The WTCCC also noted that an observed association with an nsSNP does not necessarily imply that the SNP, or even the gene in which it is located, is causal (22). That is, a candidate variant approach may identify novel susceptibility loci, but the variant in question cannot be assumed to be causal, highlighting the importance of rigorous fine-scale mapping analyses, even when an association with a potentially functional SNP has been identified. These results are also consistent with previous observations that the vast majority of common susceptibility alleles for breast cancer are non-coding; even after deliberately selecting potentially associated nsSNPs, the confirmed associations appear to be markers for other, presumably non-coding, functional SNPs.

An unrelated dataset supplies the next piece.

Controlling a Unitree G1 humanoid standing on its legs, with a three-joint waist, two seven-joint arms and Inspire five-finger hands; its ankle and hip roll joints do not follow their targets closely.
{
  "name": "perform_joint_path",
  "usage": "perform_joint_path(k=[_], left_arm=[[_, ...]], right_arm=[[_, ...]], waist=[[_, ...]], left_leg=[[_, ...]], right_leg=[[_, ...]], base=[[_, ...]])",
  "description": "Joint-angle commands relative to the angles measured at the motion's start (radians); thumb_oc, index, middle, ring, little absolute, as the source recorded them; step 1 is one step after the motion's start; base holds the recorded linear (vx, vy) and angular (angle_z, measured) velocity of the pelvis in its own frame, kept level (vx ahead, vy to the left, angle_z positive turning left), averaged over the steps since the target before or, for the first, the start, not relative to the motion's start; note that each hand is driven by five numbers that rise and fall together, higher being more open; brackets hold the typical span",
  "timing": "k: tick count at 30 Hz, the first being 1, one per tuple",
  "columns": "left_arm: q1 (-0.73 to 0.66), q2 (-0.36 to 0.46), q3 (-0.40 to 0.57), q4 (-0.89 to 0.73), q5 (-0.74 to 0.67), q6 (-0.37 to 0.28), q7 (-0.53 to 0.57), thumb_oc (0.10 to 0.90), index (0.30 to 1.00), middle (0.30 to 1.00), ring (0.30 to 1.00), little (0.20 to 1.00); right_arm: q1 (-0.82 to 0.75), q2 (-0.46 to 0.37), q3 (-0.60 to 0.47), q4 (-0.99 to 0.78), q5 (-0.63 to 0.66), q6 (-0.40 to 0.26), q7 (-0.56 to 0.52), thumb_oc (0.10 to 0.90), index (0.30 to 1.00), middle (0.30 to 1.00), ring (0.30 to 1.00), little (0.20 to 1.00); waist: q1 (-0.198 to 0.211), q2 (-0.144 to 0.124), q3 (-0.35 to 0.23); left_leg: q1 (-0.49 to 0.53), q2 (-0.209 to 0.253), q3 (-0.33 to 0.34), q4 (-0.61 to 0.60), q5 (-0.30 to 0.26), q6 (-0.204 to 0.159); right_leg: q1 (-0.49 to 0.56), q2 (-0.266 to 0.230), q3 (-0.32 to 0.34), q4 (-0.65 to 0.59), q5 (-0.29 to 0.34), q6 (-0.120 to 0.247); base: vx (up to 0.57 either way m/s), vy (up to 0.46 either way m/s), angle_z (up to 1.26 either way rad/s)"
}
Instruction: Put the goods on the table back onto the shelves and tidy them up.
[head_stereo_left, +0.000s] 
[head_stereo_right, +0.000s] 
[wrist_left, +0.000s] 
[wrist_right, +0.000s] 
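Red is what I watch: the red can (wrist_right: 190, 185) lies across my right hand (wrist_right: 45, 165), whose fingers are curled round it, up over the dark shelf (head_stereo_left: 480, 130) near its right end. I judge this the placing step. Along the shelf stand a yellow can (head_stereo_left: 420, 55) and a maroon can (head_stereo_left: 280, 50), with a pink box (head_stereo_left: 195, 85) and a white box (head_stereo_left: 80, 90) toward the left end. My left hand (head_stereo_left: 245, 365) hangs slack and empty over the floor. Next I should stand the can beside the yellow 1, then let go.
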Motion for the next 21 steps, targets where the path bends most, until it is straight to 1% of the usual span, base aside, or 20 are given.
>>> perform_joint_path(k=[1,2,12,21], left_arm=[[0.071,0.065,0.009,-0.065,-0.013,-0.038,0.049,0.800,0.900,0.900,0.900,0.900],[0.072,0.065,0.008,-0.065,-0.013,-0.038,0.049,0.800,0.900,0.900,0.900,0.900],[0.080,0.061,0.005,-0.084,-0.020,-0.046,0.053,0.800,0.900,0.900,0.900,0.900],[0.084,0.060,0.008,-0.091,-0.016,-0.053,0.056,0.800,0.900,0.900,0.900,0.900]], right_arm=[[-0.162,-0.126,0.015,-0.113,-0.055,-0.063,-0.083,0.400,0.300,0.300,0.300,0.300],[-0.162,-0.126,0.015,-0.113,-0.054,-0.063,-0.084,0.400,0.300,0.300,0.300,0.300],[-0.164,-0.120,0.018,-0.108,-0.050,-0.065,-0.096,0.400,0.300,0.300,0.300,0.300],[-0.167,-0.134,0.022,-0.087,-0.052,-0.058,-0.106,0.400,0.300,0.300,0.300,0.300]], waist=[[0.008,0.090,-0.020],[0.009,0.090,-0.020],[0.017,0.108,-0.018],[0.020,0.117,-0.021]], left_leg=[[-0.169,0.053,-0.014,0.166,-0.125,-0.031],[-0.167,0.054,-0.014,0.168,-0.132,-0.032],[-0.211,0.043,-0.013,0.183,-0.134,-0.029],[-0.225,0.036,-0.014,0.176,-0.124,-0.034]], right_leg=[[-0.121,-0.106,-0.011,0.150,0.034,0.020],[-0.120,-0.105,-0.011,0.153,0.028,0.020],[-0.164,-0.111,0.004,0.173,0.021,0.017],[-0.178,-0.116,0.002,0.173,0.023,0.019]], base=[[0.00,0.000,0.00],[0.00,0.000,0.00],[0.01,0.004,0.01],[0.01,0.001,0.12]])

For both the AKAP9 and ATXN7 nsSNPs, a consistent association was observed in the BCAC dataset and the combined analysis of nine GWASs. It is interesting to note, however, that neither locus was selected for inclusion on the iCOGS array based on evidence of association in the combined GWAS, despite the fact that the array included >35 273 SNPs selected for replication of the GWAS (4); both loci failed to reach the cut-off of P < 0.008. Indeed, the probability that loci with associated effects of this magnitude would have been selected for inclusion on iCOGS on the basis of their GWAS-based results was <0.40. These results emphasize that, for associations of this magnitude (OR = 1.05–1.07), even a combined GWAS of >10 000 cases and 10 000 controls has limited power. They also highlight that further loci with associated effects of similar magnitude remain to be identified (4).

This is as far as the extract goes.